▶ _Task instructions_:
All entries below must be output word for word, and the pictures left behind.
[[ Given data, beginning ]]
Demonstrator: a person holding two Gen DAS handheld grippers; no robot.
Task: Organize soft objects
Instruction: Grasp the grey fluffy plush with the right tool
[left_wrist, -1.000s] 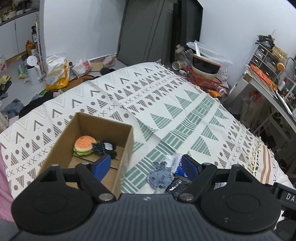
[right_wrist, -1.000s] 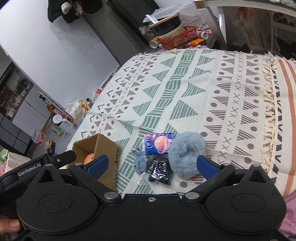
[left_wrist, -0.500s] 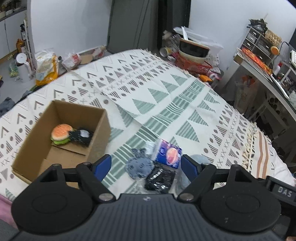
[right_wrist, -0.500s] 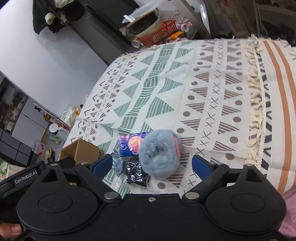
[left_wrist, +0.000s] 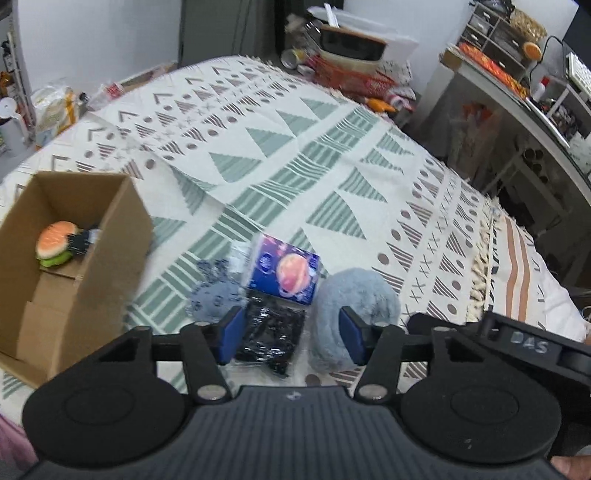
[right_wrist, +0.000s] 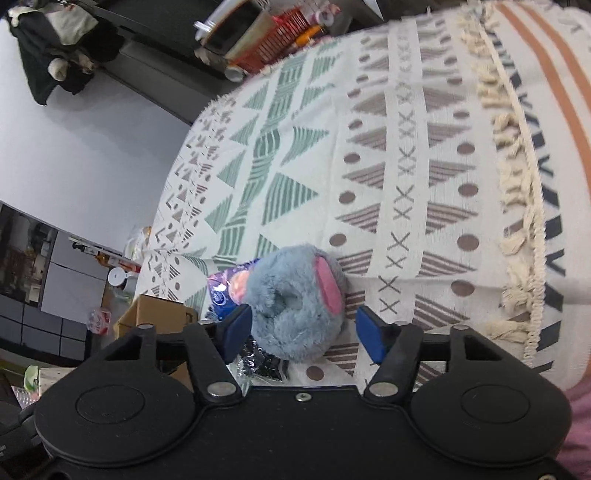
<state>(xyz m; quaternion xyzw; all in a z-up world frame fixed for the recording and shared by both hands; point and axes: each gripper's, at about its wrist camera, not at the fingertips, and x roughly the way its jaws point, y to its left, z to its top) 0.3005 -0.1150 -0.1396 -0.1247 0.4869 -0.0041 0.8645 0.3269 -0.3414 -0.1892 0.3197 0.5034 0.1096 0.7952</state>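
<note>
Both grippers' jaws stand open; right gripper straddling the grey plush risks snagging the adjacent black packet.

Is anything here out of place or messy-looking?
Mostly the loose pile: a grey plush toy, a blue packet and a black bag lie bunched on the blanket, outside the cardboard box, which holds a burger toy.

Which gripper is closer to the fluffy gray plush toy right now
Right. The right gripper is open with the gray plush between its fingers; the left gripper sits beside it, over the black packet.
</note>
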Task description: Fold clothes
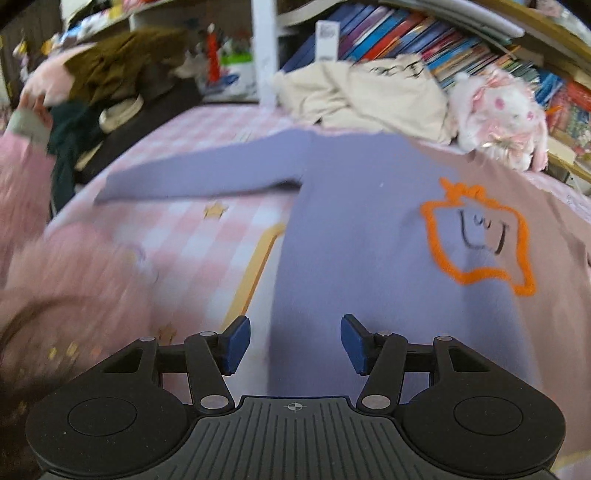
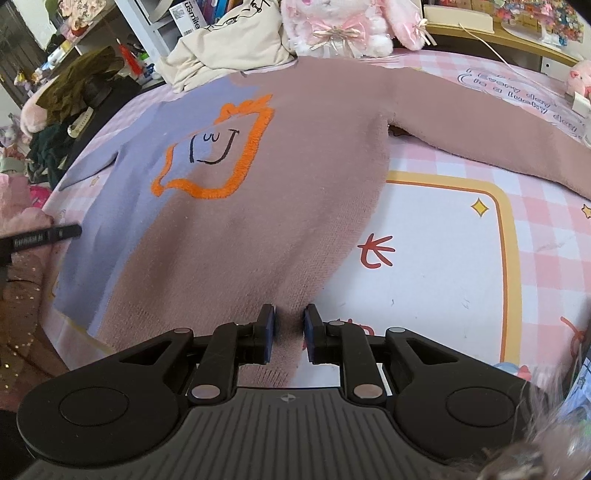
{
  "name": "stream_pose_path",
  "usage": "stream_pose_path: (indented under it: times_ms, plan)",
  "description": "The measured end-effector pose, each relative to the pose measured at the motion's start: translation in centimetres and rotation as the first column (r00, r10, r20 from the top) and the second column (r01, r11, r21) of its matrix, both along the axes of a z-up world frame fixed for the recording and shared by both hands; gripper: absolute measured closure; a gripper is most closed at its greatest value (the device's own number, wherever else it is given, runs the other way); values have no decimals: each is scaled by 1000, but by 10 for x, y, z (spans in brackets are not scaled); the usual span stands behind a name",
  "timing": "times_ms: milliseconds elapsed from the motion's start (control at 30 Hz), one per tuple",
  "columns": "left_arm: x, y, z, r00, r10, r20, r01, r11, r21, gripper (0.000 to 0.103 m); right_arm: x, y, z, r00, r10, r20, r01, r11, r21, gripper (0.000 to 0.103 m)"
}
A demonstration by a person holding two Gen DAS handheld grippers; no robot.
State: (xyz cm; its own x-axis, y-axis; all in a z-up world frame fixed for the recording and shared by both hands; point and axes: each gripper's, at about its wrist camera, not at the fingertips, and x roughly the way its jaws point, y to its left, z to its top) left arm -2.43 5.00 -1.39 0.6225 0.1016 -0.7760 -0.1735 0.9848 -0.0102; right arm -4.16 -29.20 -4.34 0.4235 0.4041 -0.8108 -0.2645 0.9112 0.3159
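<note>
A two-tone sweater (image 2: 280, 192), lilac on one half and dusty pink on the other, lies flat on the bed with an orange outlined face motif (image 2: 218, 147) on its chest. Both sleeves are spread out sideways. In the left wrist view the sweater (image 1: 362, 229) fills the middle, its lilac sleeve (image 1: 199, 173) stretched left. My left gripper (image 1: 293, 341) is open and empty, hovering over the sweater's lower left edge. My right gripper (image 2: 289, 328) has its jaws narrowly apart around the pink hem (image 2: 280, 354), the fabric lying between the pads.
The bed has a pink checked sheet (image 2: 546, 229) with a yellow-bordered white panel. A cream garment (image 2: 229, 40) and a pink plush rabbit (image 2: 343, 26) sit at the far edge. Dark clothes (image 1: 110, 74) pile at the left. Bookshelves (image 1: 461, 40) stand behind.
</note>
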Motion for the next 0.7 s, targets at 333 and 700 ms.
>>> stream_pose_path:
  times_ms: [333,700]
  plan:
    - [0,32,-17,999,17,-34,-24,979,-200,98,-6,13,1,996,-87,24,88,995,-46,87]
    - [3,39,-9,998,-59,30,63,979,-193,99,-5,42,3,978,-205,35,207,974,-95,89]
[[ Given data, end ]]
▶ _Task answer_:
Demonstrator: a person holding two Gen DAS handheld grippers; no robot.
Task: Organize soft objects
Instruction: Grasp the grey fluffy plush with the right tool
[left_wrist, -1.000s] 
[right_wrist, -1.000s] 
[left_wrist, -0.500s] 
[right_wrist, -0.500s] 
[left_wrist, +0.000s] 
[right_wrist, +0.000s] 
<state>(xyz m; quaternion xyzw; all in a z-up world frame fixed for the recording and shared by both hands; point and axes: each gripper's, at about its wrist camera, not at the fingertips, and x roughly the way its jaws point, y to its left, z to its top) 0.3005 -0.1150 -0.1396 -0.1247 0.4869 -0.0041 0.8645 0.3269 -0.3414 -0.1892 0.3197 0.5034 0.1096 0.7952</state>
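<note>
Both grippers' jaws stand open; right gripper straddling the grey plush risks snagging the adjacent black packet.

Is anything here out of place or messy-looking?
Mostly the loose pile: a grey plush toy, a blue packet and a black bag lie bunched on the blanket, outside the cardboard box, which holds a burger toy.

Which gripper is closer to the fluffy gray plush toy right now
Right. The right gripper is open with the gray plush between its fingers; the left gripper sits beside it, over the black packet.
</note>
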Task description: Fold clothes
{
  "name": "stream_pose_path",
  "usage": "stream_pose_path: (indented under it: times_ms, plan)",
  "description": "The measured end-effector pose, each relative to the pose measured at the motion's start: translation in centimetres and rotation as the first column (r00, r10, r20 from the top) and the second column (r01, r11, r21) of its matrix, both along the axes of a z-up world frame fixed for the recording and shared by both hands; gripper: absolute measured closure; a gripper is most closed at its greatest value (the device's own number, wherever else it is given, runs the other way); values have no decimals: each is scaled by 1000, but by 10 for x, y, z (spans in brackets are not scaled); the usual span stands behind a name",
  "timing": "times_ms: milliseconds elapsed from the motion's start (control at 30 Hz), one per tuple",
  "columns": "left_arm: x, y, z, r00, r10, r20, r01, r11, r21, gripper (0.000 to 0.103 m); right_arm: x, y, z, r00, r10, r20, r01, r11, r21, gripper (0.000 to 0.103 m)"
}
A demonstration by a person holding two Gen DAS handheld grippers; no robot.
State: (xyz cm; its own x-axis, y-axis; all in a z-up world frame fixed for the recording and shared by both hands; point and axes: each gripper's, at about its wrist camera, not at the fingertips, and x roughly the way its jaws point, y to its left, z to its top) left arm -2.43 5.00 -1.39 0.6225 0.1016 -0.7760 -0.1735 0.9848 -0.0102; right arm -4.16 -29.20 -4.34 0.4235 0.4041 -0.8108 -0.2645 0.9112 0.3159
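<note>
A two-tone sweater (image 2: 280, 192), lilac on one half and dusty pink on the other, lies flat on the bed with an orange outlined face motif (image 2: 218, 147) on its chest. Both sleeves are spread out sideways. In the left wrist view the sweater (image 1: 362, 229) fills the middle, its lilac sleeve (image 1: 199, 173) stretched left. My left gripper (image 1: 293, 341) is open and empty, hovering over the sweater's lower left edge. My right gripper (image 2: 289, 328) has its jaws narrowly apart around the pink hem (image 2: 280, 354), the fabric lying between the pads.
The bed has a pink checked sheet (image 2: 546, 229) with a yellow-bordered white panel. A cream garment (image 2: 229, 40) and a pink plush rabbit (image 2: 343, 26) sit at the far edge. Dark clothes (image 1: 110, 74) pile at the left. Bookshelves (image 1: 461, 40) stand behind.
</note>
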Motion for the next 0.7 s, targets at 333 and 700 ms.
>>> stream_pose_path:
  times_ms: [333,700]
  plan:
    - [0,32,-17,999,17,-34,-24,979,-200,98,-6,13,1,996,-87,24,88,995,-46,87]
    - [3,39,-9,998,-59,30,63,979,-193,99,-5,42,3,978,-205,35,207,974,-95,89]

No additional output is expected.